Licenciée pour son rythme de sommeil, elle lance une bataille judiciaire contre son ex‑employeur. Kathryn Shiber, analyste junior chez Centerview Partners, poursuit la banque d’investissement américaine pour discrimination fondée sur le handicap après avoir été licenciée malgré un aménagement exceptionnel destiné à préserver son bien‑être, rapporte Slate. La jeune femme souffre d’anxiété et d’un trouble de l’humeur, tous deux diagnostiqués par un professionnel de santé.
Pour l’aider, la banque avait mis en place un rythme de travail inédit : neuf heures de sommeil garanties chaque nuit, en échange d’une disponibilité sept jours sur sept. Pourtant, moins de trois semaines après l’instauration de cet aménagement, Kathryn Shiber, alors âgée de 21 ans, a été convoquée à un appel vidéo et informée de son licenciement. Selon le Financial Times, le directeur général de Centerview lui aurait reproché d’avoir postulé à un emploi dans l’entreprise malgré ses besoins en matière de repos.

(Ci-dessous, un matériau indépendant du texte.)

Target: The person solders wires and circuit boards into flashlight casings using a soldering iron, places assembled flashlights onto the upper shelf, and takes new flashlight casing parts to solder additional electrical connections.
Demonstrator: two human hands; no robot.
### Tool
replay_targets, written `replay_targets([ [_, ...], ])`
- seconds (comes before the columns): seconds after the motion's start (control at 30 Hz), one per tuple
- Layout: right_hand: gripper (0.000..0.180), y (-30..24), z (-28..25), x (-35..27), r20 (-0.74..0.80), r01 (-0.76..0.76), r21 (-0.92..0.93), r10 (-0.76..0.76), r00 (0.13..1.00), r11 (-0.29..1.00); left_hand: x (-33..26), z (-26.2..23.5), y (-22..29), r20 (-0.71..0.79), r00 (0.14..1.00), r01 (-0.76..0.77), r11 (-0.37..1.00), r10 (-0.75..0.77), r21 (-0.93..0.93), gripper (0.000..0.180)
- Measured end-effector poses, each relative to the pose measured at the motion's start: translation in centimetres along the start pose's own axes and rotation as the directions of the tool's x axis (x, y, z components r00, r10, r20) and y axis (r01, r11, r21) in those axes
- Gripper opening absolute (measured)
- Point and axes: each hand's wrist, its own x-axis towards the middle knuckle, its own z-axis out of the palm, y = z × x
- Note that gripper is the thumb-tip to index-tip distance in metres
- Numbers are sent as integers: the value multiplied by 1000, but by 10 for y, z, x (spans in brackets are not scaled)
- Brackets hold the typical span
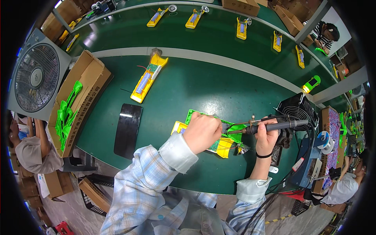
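Observation:
My right hand (pixel 266 138) grips a soldering iron (pixel 276 126) by its dark handle, with a thin metal feed tube along it. The iron's tip points left, toward a green plastic housing (pixel 235 136). My left hand (pixel 202 133) is closed, fingers curled down over that housing; whatever they pinch is hidden beneath them. Under and beside the green part lies a yellow lamp housing (pixel 224 152) with a circuit board, wires and a small reflector (pixel 242 149). Farther left lies another yellow lamp housing (pixel 138 93) holding a blue battery (pixel 144 82).
A black phone (pixel 127 131) lies left of my hands. Beyond it stand a cardboard box (pixel 92 84) of green parts and a fan (pixel 36 76). Several yellow lamps line the far belt (pixel 219 33). A black fan unit (pixel 297 106), cables and a solder spool (pixel 324 141) crowd the right.

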Motion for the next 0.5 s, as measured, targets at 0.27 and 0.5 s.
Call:
replay_targets([
  [0.27, 12, -7, 2, 0, 19, 104, -83, -103, 994, 991, 0, 0, -1, 2, 1000, -1, 1000, 1, -22, 9],
  [0.5, 11, -10, 4, 1, 75, 264, -92, -258, 963, 960, -1, -1, -2, 14, 1000, 10, 999, -10, -38, 9],
])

Le rythme effréné de Wall Street en question
Cet accord faisait suite à un incident survenu fin août 2020 : après s’être déconnectée de son poste après minuit sans prévenir ses superviseurs, Kathryn Shiber avait été réprimandée. Elle s’était alors tournée vers les ressources humaines pour expliquer son besoin médical de sommeil. Malgré cela, la banque a jugé que son rythme nuisait à son développement et à la cohésion des projets. L’affaire relance le débat sur les conditions de travail imposées aux jeunes professionnels pour accéder à des postes prestigieux et bien rémunérés.

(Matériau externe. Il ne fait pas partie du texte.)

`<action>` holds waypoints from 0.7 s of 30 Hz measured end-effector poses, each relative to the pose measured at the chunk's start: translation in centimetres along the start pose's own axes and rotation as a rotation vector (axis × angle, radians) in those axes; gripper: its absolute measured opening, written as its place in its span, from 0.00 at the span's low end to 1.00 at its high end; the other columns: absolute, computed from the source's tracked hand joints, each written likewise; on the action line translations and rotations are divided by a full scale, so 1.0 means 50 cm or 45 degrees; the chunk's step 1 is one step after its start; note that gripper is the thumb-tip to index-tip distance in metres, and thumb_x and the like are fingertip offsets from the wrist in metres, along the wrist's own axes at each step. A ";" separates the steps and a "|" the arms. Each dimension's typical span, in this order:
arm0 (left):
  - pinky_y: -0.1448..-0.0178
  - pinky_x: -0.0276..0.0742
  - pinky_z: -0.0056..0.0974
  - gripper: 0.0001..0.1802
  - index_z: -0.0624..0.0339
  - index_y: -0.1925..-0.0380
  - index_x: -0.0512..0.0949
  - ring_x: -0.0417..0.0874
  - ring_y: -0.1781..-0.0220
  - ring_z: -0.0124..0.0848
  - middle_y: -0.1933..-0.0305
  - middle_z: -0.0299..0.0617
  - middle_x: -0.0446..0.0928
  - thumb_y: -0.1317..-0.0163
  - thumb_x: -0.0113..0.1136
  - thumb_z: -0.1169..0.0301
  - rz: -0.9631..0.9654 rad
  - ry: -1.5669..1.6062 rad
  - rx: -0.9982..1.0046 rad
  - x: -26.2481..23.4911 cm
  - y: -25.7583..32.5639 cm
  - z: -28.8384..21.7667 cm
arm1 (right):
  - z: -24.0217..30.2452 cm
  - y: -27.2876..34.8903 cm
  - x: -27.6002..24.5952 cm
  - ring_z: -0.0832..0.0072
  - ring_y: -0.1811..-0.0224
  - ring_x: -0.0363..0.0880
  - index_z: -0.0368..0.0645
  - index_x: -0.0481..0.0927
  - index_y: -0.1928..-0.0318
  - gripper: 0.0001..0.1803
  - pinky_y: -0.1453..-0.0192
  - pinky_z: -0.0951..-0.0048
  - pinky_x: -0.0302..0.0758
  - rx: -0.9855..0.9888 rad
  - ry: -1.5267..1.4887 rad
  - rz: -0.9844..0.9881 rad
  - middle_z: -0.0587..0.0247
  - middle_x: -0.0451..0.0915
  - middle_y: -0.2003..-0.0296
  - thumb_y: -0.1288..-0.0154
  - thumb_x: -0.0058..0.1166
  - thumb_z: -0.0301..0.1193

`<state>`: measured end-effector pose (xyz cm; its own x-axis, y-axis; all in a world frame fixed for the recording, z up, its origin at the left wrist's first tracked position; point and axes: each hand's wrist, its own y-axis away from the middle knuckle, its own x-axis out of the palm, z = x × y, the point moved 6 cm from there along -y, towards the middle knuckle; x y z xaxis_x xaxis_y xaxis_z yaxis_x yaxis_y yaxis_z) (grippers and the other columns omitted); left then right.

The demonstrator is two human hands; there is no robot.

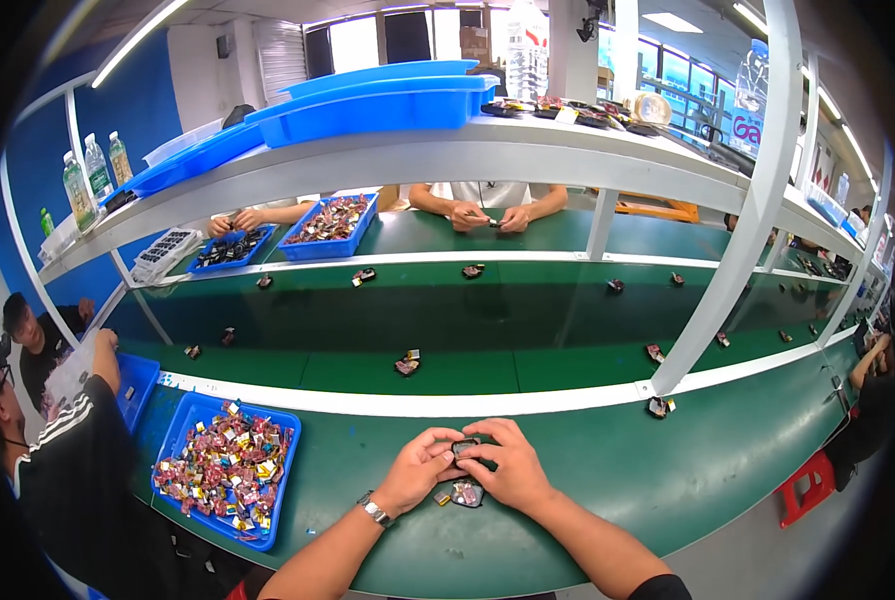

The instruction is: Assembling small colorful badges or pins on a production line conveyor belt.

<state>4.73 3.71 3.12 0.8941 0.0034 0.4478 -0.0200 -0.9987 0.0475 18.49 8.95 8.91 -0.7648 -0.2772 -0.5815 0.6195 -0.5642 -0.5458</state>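
Note:
Both hands meet over the green bench in front of me. My left hand (416, 472), a metal-band watch on its wrist, grips the left side of a small black plastic casing (464, 446). The fingers of my right hand (508, 467) close on its other side. What lies inside the casing is too small to make out. Just below my fingers, on the bench, rests a dark case part with a small circuit board (466, 493) and reddish wires. A small yellow-and-silver piece (442, 497) sits beside it.
To my left stands a blue tray (290, 480) heaped with wired circuit pieces. Beyond a white rail runs a green conveyor (527, 350) carrying scattered small assemblies (407, 362). A white post (724, 230) rises at right. People work at left, right and opposite. Blue trays (367, 105) lie on the shelf above.

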 end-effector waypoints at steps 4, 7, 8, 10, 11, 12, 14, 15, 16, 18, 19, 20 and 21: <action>0.38 0.78 0.43 0.14 0.60 0.44 0.67 0.78 0.42 0.35 0.45 0.47 0.75 0.28 0.50 0.75 0.015 0.112 -0.009 -0.006 -0.004 0.007 | -0.008 -0.002 0.003 0.64 0.45 0.75 0.46 0.88 0.63 0.08 0.43 0.65 0.76 0.074 -0.128 0.006 0.64 0.81 0.50 0.46 0.67 0.26; 0.37 0.77 0.43 0.13 0.60 0.45 0.67 0.78 0.41 0.35 0.43 0.47 0.74 0.28 0.49 0.75 0.042 0.134 0.001 -0.004 -0.003 0.006 | -0.018 0.001 0.010 0.65 0.45 0.76 0.45 0.88 0.63 0.08 0.42 0.66 0.76 0.165 -0.293 0.015 0.63 0.81 0.51 0.46 0.66 0.25; 0.35 0.76 0.42 0.13 0.61 0.45 0.67 0.77 0.40 0.35 0.42 0.47 0.74 0.28 0.46 0.76 0.056 0.126 0.014 -0.003 -0.002 0.005 | -0.022 0.002 0.012 0.65 0.46 0.76 0.45 0.88 0.63 0.08 0.42 0.67 0.76 0.177 -0.328 0.014 0.63 0.81 0.51 0.46 0.66 0.25; 0.35 0.76 0.43 0.13 0.61 0.45 0.67 0.77 0.40 0.35 0.42 0.47 0.74 0.28 0.47 0.76 0.068 0.155 0.009 -0.004 -0.002 0.006 | -0.028 0.006 0.016 0.65 0.45 0.76 0.47 0.88 0.63 0.08 0.42 0.66 0.76 0.183 -0.380 0.027 0.64 0.81 0.51 0.46 0.66 0.26; 0.36 0.76 0.43 0.13 0.60 0.45 0.67 0.77 0.40 0.35 0.43 0.47 0.74 0.28 0.47 0.76 0.079 0.184 0.008 -0.004 -0.002 0.005 | -0.031 0.007 0.018 0.64 0.45 0.75 0.48 0.88 0.62 0.09 0.43 0.66 0.76 0.185 -0.431 0.041 0.65 0.81 0.50 0.46 0.66 0.27; 0.36 0.76 0.43 0.13 0.60 0.45 0.67 0.77 0.40 0.35 0.43 0.47 0.74 0.28 0.47 0.76 0.079 0.183 0.009 -0.004 -0.002 0.006 | -0.032 0.007 0.019 0.64 0.45 0.75 0.48 0.88 0.62 0.09 0.43 0.66 0.76 0.184 -0.431 0.040 0.65 0.81 0.50 0.46 0.66 0.27; 0.38 0.78 0.42 0.13 0.59 0.46 0.67 0.79 0.43 0.35 0.44 0.47 0.75 0.29 0.52 0.74 0.029 0.228 -0.021 -0.009 -0.004 0.013 | -0.040 0.006 0.018 0.66 0.46 0.77 0.46 0.88 0.63 0.09 0.42 0.68 0.74 0.212 -0.407 0.025 0.63 0.82 0.51 0.46 0.66 0.25; 0.38 0.78 0.42 0.13 0.59 0.46 0.67 0.79 0.43 0.35 0.44 0.47 0.75 0.29 0.52 0.74 0.029 0.226 -0.019 -0.009 -0.006 0.012 | -0.041 0.005 0.019 0.66 0.46 0.77 0.46 0.88 0.63 0.09 0.42 0.68 0.74 0.209 -0.407 0.024 0.63 0.82 0.51 0.46 0.66 0.25; 0.38 0.78 0.42 0.13 0.59 0.46 0.67 0.79 0.43 0.34 0.44 0.46 0.75 0.29 0.52 0.74 0.030 0.207 -0.015 -0.006 -0.005 0.013 | -0.041 0.006 0.017 0.66 0.46 0.77 0.46 0.88 0.63 0.09 0.42 0.67 0.74 0.229 -0.357 0.005 0.63 0.82 0.51 0.46 0.66 0.25; 0.38 0.78 0.42 0.13 0.59 0.46 0.68 0.79 0.43 0.34 0.43 0.46 0.75 0.29 0.52 0.74 0.031 0.188 -0.011 -0.004 -0.004 0.013 | -0.038 0.008 0.015 0.66 0.46 0.77 0.46 0.88 0.63 0.09 0.42 0.67 0.74 0.249 -0.304 -0.013 0.64 0.82 0.51 0.46 0.66 0.25; 0.38 0.78 0.42 0.13 0.59 0.46 0.68 0.79 0.43 0.34 0.43 0.46 0.75 0.29 0.52 0.74 0.040 0.175 0.006 -0.004 -0.004 0.012 | -0.035 0.007 0.015 0.66 0.45 0.77 0.47 0.88 0.63 0.09 0.41 0.67 0.74 0.236 -0.296 -0.020 0.64 0.82 0.52 0.46 0.66 0.25; 0.38 0.78 0.42 0.13 0.59 0.46 0.68 0.79 0.43 0.34 0.43 0.46 0.75 0.29 0.52 0.74 0.049 0.161 0.023 -0.004 -0.004 0.010 | -0.033 0.006 0.016 0.66 0.45 0.77 0.47 0.89 0.63 0.09 0.41 0.67 0.74 0.221 -0.288 -0.028 0.64 0.83 0.52 0.46 0.66 0.25; 0.38 0.78 0.42 0.13 0.59 0.46 0.68 0.79 0.43 0.34 0.43 0.46 0.75 0.29 0.52 0.74 0.048 0.162 0.022 -0.003 -0.003 0.010 | -0.032 0.007 0.017 0.66 0.45 0.77 0.47 0.89 0.63 0.09 0.41 0.67 0.74 0.223 -0.289 -0.026 0.64 0.83 0.52 0.46 0.66 0.25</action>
<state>4.80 3.83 2.61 0.8288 -0.0288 0.5588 -0.0440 -0.9989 0.0138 18.33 9.76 7.27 -0.8093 -0.4199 -0.4108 0.5784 -0.6917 -0.4324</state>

Le juge fédéral Edgardo Ramos a souligné en octobre dernier que la question centrale serait de déterminer «si la capacité à être disponible à toute heure du jour et à travailler pendant de longues heures imprévisibles est une fonction essentielle du rôle d’analyste». Pour John Jacobi, professeur de droit à la Columbia Law School, le procès devra également trancher sur la nécessité réelle de ces horaires nocturnes et irréguliers, ou s’ils relèvent simplement d’une norme culturelle de Wall Street.

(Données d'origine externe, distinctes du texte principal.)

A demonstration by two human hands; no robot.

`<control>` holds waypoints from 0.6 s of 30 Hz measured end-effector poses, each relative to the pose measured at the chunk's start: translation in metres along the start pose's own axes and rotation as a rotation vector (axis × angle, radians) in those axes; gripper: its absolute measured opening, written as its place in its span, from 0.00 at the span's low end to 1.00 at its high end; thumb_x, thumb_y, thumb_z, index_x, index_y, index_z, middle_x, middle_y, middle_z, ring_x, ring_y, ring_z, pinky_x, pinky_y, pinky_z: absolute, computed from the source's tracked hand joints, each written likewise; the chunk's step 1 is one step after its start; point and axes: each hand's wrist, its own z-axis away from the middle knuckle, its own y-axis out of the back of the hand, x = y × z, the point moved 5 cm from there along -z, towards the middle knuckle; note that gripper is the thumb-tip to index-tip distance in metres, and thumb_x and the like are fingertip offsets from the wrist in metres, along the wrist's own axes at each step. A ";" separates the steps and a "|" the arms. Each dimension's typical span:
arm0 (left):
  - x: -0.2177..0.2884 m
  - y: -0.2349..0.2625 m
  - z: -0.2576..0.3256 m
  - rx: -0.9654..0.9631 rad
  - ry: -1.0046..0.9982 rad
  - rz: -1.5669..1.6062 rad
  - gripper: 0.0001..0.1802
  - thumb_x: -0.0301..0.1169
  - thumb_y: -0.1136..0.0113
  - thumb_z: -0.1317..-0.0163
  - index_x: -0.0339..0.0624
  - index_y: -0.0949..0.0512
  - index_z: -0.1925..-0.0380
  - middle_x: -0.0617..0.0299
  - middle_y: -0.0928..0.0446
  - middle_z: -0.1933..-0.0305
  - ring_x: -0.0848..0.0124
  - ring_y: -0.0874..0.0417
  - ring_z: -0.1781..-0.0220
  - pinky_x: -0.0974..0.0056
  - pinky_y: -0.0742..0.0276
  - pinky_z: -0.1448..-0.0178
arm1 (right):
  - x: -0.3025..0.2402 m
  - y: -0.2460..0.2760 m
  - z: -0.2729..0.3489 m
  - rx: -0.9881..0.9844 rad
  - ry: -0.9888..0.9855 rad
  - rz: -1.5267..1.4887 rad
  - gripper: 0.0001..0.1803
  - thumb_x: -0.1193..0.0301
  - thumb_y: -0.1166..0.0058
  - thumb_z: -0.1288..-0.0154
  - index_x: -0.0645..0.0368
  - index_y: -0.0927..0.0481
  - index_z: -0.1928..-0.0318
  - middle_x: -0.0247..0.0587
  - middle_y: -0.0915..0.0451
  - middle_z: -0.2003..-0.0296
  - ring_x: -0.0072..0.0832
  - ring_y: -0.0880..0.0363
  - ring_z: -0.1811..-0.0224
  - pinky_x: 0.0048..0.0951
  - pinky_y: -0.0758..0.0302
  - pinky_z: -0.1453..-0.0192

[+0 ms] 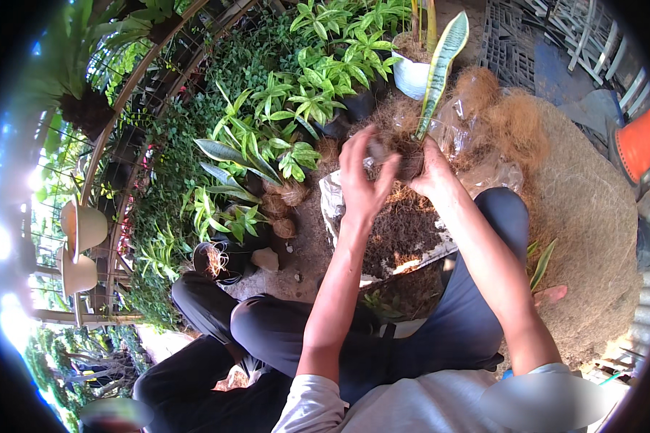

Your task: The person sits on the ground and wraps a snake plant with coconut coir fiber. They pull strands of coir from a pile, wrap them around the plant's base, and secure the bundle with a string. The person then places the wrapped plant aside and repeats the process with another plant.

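Upright in front of me stands a snake plant (444, 61) with one long, yellow-edged leaf. My right hand (432, 172) grips it low down, at the dark, fibrous root ball (409, 155). On the ball's left side, my left hand (365, 177) has its thumb and fingers spread, slightly blurred; whether it touches the ball I cannot tell. Below both hands lies an opened white sack (332, 206) filled with dark, crumbly soil (397, 234). Loose brown coconut fibre (516, 123) and clear plastic (455, 126) are heaped just beyond my right hand.
Leafy potted plants (314, 97) crowd the far left. A white pot (412, 76) stands behind the snake plant. Fibre-wrapped balls (285, 227) and a stone (265, 260) lie left of the sack. An orange bucket (639, 144) is at far right. Another person's dark-trousered leg (202, 307) is close on my left.
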 end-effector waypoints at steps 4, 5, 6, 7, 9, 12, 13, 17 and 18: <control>0.014 -0.027 0.000 -0.317 -0.054 -0.144 0.29 0.38 0.44 0.39 0.38 0.34 0.39 0.42 0.34 0.37 0.47 0.32 0.36 0.45 0.41 0.32 | 0.001 -0.002 0.007 0.045 0.041 0.020 0.12 0.62 0.58 0.28 0.53 0.25 0.53 0.34 0.21 0.58 0.27 0.21 0.57 0.39 0.22 0.49; 0.020 -0.028 0.000 -0.339 -0.032 -0.139 0.29 0.38 0.46 0.38 0.38 0.35 0.38 0.41 0.36 0.36 0.47 0.34 0.35 0.46 0.43 0.31 | 0.000 0.001 0.004 0.024 0.058 0.015 0.12 0.62 0.58 0.28 0.53 0.25 0.53 0.34 0.22 0.58 0.26 0.22 0.56 0.38 0.23 0.47; 0.026 -0.026 -0.001 -0.345 -0.056 -0.175 0.28 0.39 0.49 0.35 0.39 0.35 0.38 0.43 0.35 0.36 0.49 0.33 0.35 0.49 0.42 0.31 | -0.001 0.004 0.002 0.000 0.047 0.019 0.12 0.62 0.57 0.28 0.52 0.25 0.53 0.32 0.23 0.59 0.25 0.25 0.55 0.36 0.26 0.45; 0.032 -0.023 -0.004 -0.350 -0.079 -0.211 0.27 0.41 0.51 0.33 0.40 0.35 0.37 0.44 0.33 0.37 0.52 0.32 0.36 0.52 0.41 0.32 | -0.002 0.009 -0.002 0.019 0.035 0.002 0.11 0.62 0.57 0.28 0.51 0.25 0.53 0.31 0.23 0.59 0.25 0.25 0.55 0.37 0.26 0.46; 0.014 -0.020 -0.006 -0.359 0.272 0.105 0.28 0.45 0.56 0.30 0.39 0.35 0.37 0.44 0.32 0.38 0.53 0.31 0.35 0.54 0.40 0.32 | 0.000 -0.005 0.009 0.053 -0.010 -0.026 0.11 0.62 0.57 0.28 0.51 0.25 0.53 0.31 0.24 0.60 0.26 0.25 0.56 0.38 0.25 0.48; 0.025 -0.020 -0.025 -0.235 0.577 0.289 0.33 0.53 0.66 0.28 0.36 0.35 0.38 0.41 0.31 0.38 0.52 0.30 0.36 0.56 0.37 0.33 | -0.007 -0.004 0.009 -0.037 0.065 0.006 0.11 0.62 0.58 0.27 0.51 0.25 0.53 0.33 0.23 0.58 0.27 0.24 0.54 0.35 0.22 0.54; 0.022 -0.022 -0.031 -0.179 0.634 0.275 0.34 0.53 0.67 0.28 0.35 0.35 0.38 0.40 0.32 0.37 0.50 0.30 0.35 0.55 0.36 0.33 | -0.008 -0.002 0.004 -0.107 0.069 0.016 0.11 0.61 0.58 0.26 0.51 0.25 0.53 0.34 0.23 0.57 0.27 0.24 0.53 0.34 0.22 0.55; 0.021 -0.040 -0.039 -0.226 0.445 0.017 0.28 0.49 0.58 0.29 0.35 0.27 0.47 0.38 0.26 0.46 0.42 0.23 0.46 0.48 0.28 0.41 | 0.003 -0.008 0.000 -0.068 0.165 -0.039 0.16 0.60 0.61 0.25 0.56 0.28 0.48 0.40 0.22 0.57 0.30 0.22 0.54 0.35 0.21 0.51; 0.023 -0.042 -0.037 -0.202 0.415 -0.073 0.27 0.49 0.56 0.30 0.35 0.27 0.47 0.38 0.26 0.47 0.42 0.23 0.47 0.48 0.28 0.42 | 0.000 -0.007 0.004 -0.026 0.146 -0.015 0.18 0.60 0.62 0.24 0.58 0.29 0.45 0.41 0.23 0.56 0.31 0.22 0.54 0.36 0.23 0.50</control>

Pour Centerview, les longues heures et les horaires imprévisibles font partie intégrante du métier de banquier d’affaires. De son côté, Kathryn Shiber affirme que son licenciement a compromis sa carrière et réclame le salaire qu’elle aurait perçu sur la prochaine décennie, des arriérés et des dommages et intérêts pour «détresse émotionnelle», soit plusieurs millions de dollars au total.